“Nothing is more certain than that the market has three well-defined movements which fit into each other. The first is the variation due to local causes and the balance of buying and selling at that particular time. The secondary movement covers a period ranging from 10 days to 60 days, averaging probably between 30 and 40 days. The third movement is the great swing covering from four to six years.”They aren't much help in ascertaining the shorter term waves or the hour-to-hour ripples.
Wall Street Journal editorial
January 4, 1902
They do assist short term positioning in that they guide you toward a less aggressive stance than would be called for by the rightward bias in the historic aggregate of U.S. stock return distributions. See chart after the jump.

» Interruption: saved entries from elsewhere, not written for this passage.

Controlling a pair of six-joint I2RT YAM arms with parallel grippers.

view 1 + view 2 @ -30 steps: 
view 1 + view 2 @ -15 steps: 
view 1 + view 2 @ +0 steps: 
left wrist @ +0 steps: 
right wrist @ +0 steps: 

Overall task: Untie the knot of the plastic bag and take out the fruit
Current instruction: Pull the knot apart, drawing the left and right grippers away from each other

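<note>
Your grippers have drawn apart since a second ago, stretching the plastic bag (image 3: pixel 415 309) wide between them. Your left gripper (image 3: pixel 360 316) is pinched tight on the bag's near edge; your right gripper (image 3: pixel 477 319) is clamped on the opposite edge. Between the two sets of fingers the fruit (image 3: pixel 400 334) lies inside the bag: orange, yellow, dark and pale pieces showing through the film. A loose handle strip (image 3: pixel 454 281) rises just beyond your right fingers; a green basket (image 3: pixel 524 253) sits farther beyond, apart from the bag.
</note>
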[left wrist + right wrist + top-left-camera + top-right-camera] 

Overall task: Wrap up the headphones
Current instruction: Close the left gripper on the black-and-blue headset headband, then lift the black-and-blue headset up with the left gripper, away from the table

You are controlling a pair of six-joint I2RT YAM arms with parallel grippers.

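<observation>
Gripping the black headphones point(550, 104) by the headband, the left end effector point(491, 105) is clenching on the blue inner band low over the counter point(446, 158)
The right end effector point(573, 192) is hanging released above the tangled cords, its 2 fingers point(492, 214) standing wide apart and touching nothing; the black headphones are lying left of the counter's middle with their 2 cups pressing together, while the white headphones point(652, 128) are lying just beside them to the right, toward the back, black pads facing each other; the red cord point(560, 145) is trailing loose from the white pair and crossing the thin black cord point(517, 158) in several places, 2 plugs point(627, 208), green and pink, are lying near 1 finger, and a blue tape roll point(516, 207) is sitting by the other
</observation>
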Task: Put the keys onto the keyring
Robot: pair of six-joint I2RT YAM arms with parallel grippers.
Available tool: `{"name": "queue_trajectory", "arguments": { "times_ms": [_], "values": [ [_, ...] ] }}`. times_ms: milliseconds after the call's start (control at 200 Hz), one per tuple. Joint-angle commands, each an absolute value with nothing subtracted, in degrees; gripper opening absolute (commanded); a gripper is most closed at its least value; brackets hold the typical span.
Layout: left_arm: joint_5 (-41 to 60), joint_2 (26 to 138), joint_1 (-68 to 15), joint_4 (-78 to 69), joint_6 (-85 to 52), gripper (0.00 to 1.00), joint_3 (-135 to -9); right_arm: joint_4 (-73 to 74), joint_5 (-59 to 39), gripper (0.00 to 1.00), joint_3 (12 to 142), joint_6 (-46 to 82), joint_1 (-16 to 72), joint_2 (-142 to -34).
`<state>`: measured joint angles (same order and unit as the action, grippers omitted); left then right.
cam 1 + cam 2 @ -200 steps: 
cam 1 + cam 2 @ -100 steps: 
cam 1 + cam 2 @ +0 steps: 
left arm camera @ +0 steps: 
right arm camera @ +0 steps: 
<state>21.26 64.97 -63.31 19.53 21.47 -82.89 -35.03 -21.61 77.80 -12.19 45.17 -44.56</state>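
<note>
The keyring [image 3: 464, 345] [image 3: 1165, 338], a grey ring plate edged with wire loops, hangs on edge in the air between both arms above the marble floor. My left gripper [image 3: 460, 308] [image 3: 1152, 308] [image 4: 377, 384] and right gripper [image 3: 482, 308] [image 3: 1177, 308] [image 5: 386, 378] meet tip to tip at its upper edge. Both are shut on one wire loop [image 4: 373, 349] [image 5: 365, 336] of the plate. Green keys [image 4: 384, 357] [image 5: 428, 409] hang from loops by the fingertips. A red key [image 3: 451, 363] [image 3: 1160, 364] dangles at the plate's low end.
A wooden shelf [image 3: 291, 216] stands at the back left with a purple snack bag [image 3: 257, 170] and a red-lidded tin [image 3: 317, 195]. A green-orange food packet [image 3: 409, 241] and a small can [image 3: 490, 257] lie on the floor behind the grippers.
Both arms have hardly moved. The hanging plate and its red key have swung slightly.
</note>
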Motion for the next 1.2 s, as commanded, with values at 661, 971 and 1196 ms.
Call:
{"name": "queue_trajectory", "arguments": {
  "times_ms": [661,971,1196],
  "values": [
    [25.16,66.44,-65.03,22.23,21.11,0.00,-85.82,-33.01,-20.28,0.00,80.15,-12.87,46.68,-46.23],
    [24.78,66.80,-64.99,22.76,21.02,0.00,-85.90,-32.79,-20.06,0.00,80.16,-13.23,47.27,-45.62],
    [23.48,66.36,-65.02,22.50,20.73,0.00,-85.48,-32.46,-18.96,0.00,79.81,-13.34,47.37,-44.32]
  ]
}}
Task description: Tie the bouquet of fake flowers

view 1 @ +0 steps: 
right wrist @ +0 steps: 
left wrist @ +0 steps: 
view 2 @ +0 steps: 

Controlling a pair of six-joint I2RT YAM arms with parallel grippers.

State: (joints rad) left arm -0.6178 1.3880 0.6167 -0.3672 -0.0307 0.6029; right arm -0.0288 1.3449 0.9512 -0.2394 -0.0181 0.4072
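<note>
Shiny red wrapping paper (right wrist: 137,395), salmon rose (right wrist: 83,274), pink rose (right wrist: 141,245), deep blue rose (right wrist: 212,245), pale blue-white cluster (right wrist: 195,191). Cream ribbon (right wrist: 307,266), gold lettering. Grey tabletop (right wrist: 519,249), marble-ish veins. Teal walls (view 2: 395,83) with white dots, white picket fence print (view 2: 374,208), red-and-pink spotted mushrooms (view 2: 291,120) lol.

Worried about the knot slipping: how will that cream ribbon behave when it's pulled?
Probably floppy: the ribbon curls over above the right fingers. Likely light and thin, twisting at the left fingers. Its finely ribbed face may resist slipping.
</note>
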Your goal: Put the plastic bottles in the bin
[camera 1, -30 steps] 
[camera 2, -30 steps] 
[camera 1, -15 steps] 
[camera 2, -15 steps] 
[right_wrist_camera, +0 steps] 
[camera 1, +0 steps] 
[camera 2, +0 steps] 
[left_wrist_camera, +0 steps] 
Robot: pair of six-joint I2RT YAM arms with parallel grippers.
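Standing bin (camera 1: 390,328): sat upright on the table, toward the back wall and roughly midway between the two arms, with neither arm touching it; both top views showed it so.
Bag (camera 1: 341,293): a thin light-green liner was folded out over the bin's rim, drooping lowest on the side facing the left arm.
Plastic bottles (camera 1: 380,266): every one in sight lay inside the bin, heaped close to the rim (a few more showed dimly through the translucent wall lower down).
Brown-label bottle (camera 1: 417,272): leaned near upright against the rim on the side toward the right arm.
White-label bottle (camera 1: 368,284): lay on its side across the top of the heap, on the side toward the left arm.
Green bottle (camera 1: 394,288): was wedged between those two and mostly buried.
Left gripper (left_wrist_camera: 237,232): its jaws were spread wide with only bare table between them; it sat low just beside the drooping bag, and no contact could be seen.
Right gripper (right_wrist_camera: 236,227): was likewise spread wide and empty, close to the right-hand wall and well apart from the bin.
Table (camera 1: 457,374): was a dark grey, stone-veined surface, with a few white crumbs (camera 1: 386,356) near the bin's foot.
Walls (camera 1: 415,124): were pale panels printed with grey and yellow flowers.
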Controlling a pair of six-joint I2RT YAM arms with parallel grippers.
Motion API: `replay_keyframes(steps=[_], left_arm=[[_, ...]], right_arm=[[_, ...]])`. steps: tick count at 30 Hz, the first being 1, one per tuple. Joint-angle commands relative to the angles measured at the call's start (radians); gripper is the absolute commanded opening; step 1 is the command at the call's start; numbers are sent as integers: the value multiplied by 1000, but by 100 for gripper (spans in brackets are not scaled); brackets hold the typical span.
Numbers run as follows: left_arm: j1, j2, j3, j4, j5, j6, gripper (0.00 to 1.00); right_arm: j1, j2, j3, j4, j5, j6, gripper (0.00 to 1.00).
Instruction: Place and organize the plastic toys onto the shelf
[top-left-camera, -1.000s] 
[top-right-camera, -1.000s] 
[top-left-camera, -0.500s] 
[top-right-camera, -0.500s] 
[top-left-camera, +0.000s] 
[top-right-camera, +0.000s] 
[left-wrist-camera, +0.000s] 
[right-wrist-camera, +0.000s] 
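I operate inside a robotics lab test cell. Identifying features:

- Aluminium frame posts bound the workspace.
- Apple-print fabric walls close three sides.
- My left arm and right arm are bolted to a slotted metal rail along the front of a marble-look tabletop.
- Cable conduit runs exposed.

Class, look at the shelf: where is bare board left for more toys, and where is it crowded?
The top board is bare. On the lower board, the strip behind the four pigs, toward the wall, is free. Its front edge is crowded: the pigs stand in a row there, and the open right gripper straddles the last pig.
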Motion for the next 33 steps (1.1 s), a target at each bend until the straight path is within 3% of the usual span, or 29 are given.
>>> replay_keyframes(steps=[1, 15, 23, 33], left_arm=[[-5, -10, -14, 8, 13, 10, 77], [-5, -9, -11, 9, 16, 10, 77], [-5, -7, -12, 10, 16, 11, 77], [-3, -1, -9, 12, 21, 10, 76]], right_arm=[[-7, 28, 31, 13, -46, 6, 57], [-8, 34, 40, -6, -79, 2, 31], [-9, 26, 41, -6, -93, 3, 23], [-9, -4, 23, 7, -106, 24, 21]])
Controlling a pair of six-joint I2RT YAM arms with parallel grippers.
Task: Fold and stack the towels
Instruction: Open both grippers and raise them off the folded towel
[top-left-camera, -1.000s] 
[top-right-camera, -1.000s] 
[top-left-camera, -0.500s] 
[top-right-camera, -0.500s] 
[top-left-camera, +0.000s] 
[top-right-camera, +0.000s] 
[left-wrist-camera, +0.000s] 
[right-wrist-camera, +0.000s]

From The Daily Capitalist:
Updating Smithers: Continued Caution for Stock Bulls
I have frequently referred to a chart produced by a British analyst, Andrew Smithers (then click on “q and FAQs”,) who brilliantly (fortuitously) published a book in March 2000 proclaiming stocks to be in the greatest bubble in history- the very month that the NASDAQ peaked over 5100. Every three months, he updates graphically and descriptively two of the parameters he and his associates have computed that historically have had a very strong track record in predicting the course of stock prices over an appropriate period of time. These parameters are the cyclically-averaged price-earnings (CAPE) ratio for the past 10 years and a version of Tobin’s q – a ratio which measures replacement value of corporate assets, and which he argues more than adequately account for intangible but “real” assets such as intellectual property. Here is his updated chart, using data as of 9/30/2011:
Here is his description, with an update to account for stock prices just a bit lower than year-end prices:
With the publication of the Flow of Funds data up to 30th September, 2011 (on 8th December, 2011) we have updated our calculations for q and CAPE. There has been a 1.6% rise in net worth over the quarter, due to a rise of 10.7% in the current value of real estate. This was despite a downward revision to net worth in Q2 2011 of 1.4%, mainly due to an upward revision of 2.8% in debt.Both q and CAPE include data for the year ending 30th September, 2011. (99% of EPS for the S&P 500 being available by 8th December, 2011). At that date the S&P 500 was at 1131.42 and US non-financials were overvalued by 26.5% according to q and quoted shares, including financials, were overvalued by 37.5% according to CAPE. (It should be noted that we use geometric rather than arithmetic means in our calculations.)As at 8th December, 2011 with the S&P 500 at 1234.35 the overvaluation by the relevant measures was 38% for non-financials and 50% for quoted shares.Although the overvaluation of the stock market is well short of the extremes reached at the year ends of 1929 and 1999, it has reached the other previous peaks of 1906, 1936 and 1968.CAPE measures earnings and q estimates the real value of capital employed (assets) in a business; these are complementary measures. Interestingly, they track each other fairly closely. Eyeballing it and trying to mentally average the two lines over the entire time period, I conclude that stocks have cycled between 0.6 and -0.6 for the past 111 years. There are two equal and opposite extreme periods outside of those levels. One was the World War I years extending into the early 1920s, when stock prices were extremely depressed by the combination of first near-hyperinflation during the war and then by severe price deflation (the gold standard at work correcting much of the price inflation), and then the late 1990s into the early 21st century, when the opposite occurred: steady economic growth with declining price inflation (as Asia imploded in the late 1990s, the U.S. was able to import “deflation”). Note that the so-called Great Crash never got as depressed by these measures as in the 1920-21 depression and in the run-up to it.
My guess for a variety of reasons is that one of these days, we will look at this chart and find both CAPE and q well below the zero line. Given that the SPY fund that mimics the S&P 500 index currently yields 1.96%, and given that even with asset growth to gradually prop up q, and also given decent increases in CAPE as 2002-4 earnings get replaced with presumably higher earnings (if for no other reason than inflation and population growth), there is a substantial chance that at some point in the next five years, a large drop in the stock indices is likely to occur that will be greater than dividends received. Thus stocks remain risky relative to cash-like, near-zero-yielding instruments, 2012 significant cyclical economic downturn or not....MORE
The 'normal' (actually lognormal) distribution is the familiar bell curve. Here's a chart of yearly returns via Bogleheads:
The same rightward shift is seen in the monthly and daily distributions, to the point that over the 30,000 or so trading days between the creation of the Dow Jones Industrial Average and Spring 2007 the market was up on 52.67% of those days. (Hulbert)
There is a huge caveat to my statistical fooling around:
We only have one U.S. market history and that history is strognly influence if not created by the socio-economic backdrop of the country's rise to the position of largest economy in the world, the distribution, lumpy as it may be, of the wealth created by this economy and on and on.
Past performance really is no guarantee of future results.